Il y a de fortes chances pour que ce type de partenariats, entre é tats et acteurs de secteurs divers, associés autour de causes communes, prenne de plus en plus d'importance sur l'échiquier politique international, au cours du prochain siècle. Les États, et les diplomates qui les représentent, ne seront plus que le premier maillon de la chaîne, alors que les citoyens, les entreprises et les organisations non-gouvernementales se joindront directement aux nouvelles formations diplomatiques.

Le Canada est bien placé pour être à la tête de cette nouvelle diplomatie. Notre tradition de société fédérale a bien préparé nos dirigeants politiques et nos officiels à l'orchestration et à la coordination. Les Canadiens ont compris et soutenu depuis longtemps l'importance du droit et des institutions sur le plan international.

Nous avons déjà une société civile riche et diversifiée, avec une tradition historique d'engagement dans les questions intérieures. Il est donc naturel que la prochaine étape, pour nos organisations non-gouvernementales, consiste à s'impliquer au-delà de nos frontières de plus en plus poreuses. De même, il est de plus en plus fréquent que les compagnies canadiennes recherchent des parts de marché en dehors de nos frontières, d'abord en Amérique du Nord puis sur les places du monde entier.

Ces processus sont facilités par une population canadienne, diversifiée dans ses origines, internationaliste dans ses perspectives, et particulièrement bien connectée au-delà des frontières du pays. Les plus grandes villes du Canada se font de plus en plus le miroir de la diversité de la population mondiale.

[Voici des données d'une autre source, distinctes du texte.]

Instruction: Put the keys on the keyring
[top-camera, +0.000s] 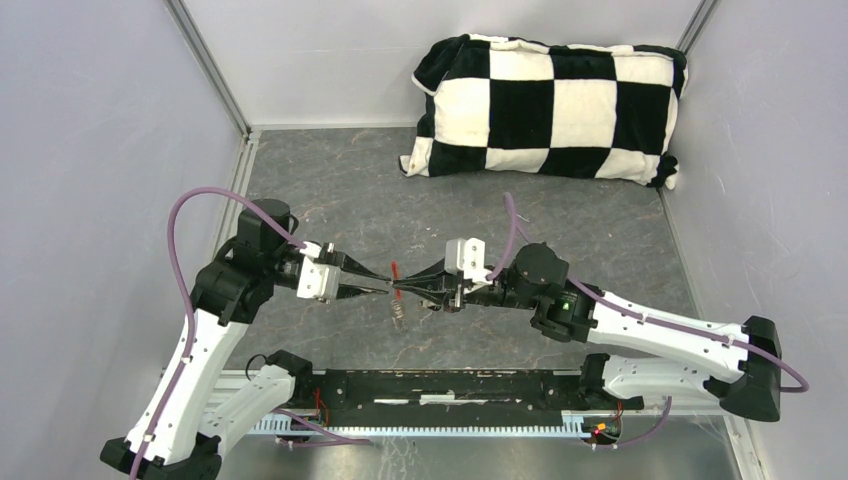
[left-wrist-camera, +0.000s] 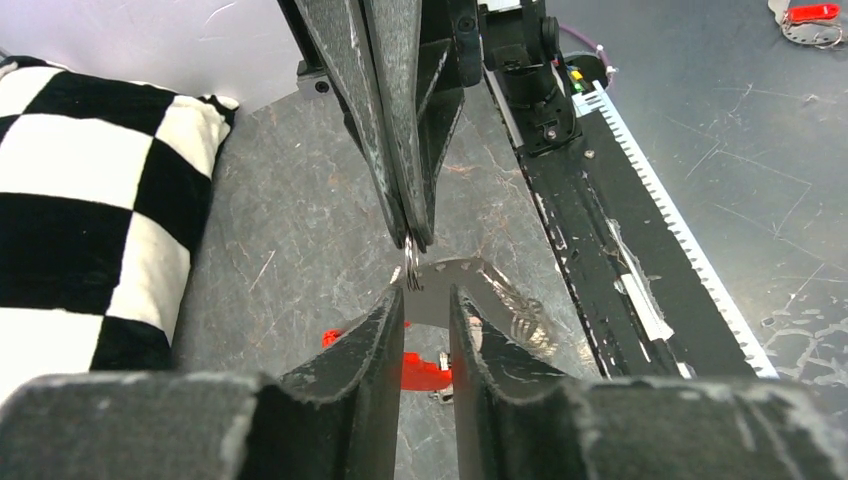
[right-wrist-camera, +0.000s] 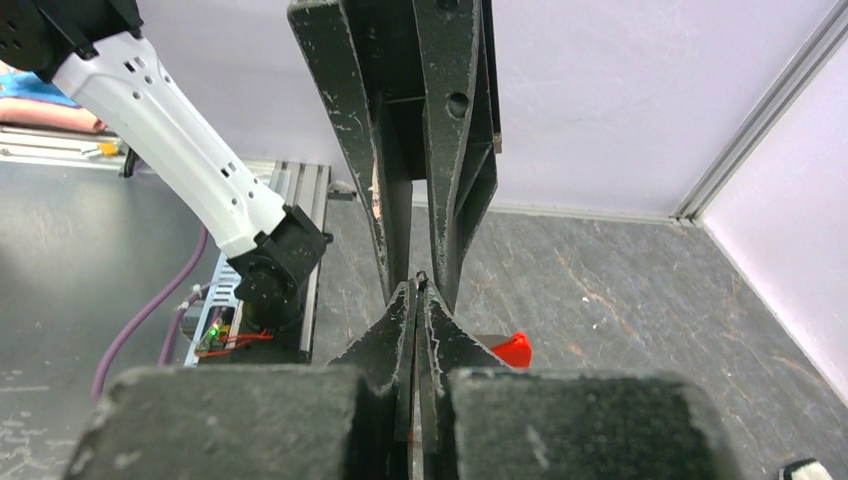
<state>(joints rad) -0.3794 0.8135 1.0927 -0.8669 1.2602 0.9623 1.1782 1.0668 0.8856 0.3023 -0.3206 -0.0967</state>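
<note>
My two grippers meet tip to tip above the middle of the dark table. My right gripper is shut on a thin silver ring of the keyring, held edge-on; it also shows in the right wrist view. My left gripper has a narrow gap between its fingers, right at that ring. A curved silver metal band runs off the ring and hangs down. A red piece lies just behind the left fingers and shows above the tips; I cannot tell whether it is fob or key head. The dark-headed key is hidden.
A black-and-white checked pillow lies at the back right. A black rail with a toothed strip runs along the near edge. A red piece with silver rings lies on the grey surface beyond the rail. Grey walls stand on both sides.
</note>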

La diversité constitue l'un des atouts majeurs pour le Canada dans le nouveau paysage diplomatique du siècle qui s'en vient. Le défi le plus important pour le Canada sera de bien utiliser cet atout, avec sagesse et circonspection.

Au milieu de la cacophonie ambiante, nos chefs d'orchestre devront faire le choix, dans un vaste répertoire musical, des partitions qui représentent le mieux notre Histoire, nos compétences et nos valeurs, pour préparer un programme intègre et cohérent. Ils devront coordonner les musiciens à l'intérieur et à l'extérieur du pays, et s'assurer que chacun fournisse les meilleurs instruments au concert, pour ensuite diriger l'orchestre. L'orchestration de la politique au cours du prochain siècle sera bien plus ardue qu'elle ne l'a été au précédent, mais si les chefs d'orchestres s'y prennent bien, les Canadiens, comme les autres, prêteront une oreille attentive au concert.  Il se peut qu'ils n'aiment pas toujours la musique, mais ils auront du respect pour la performance.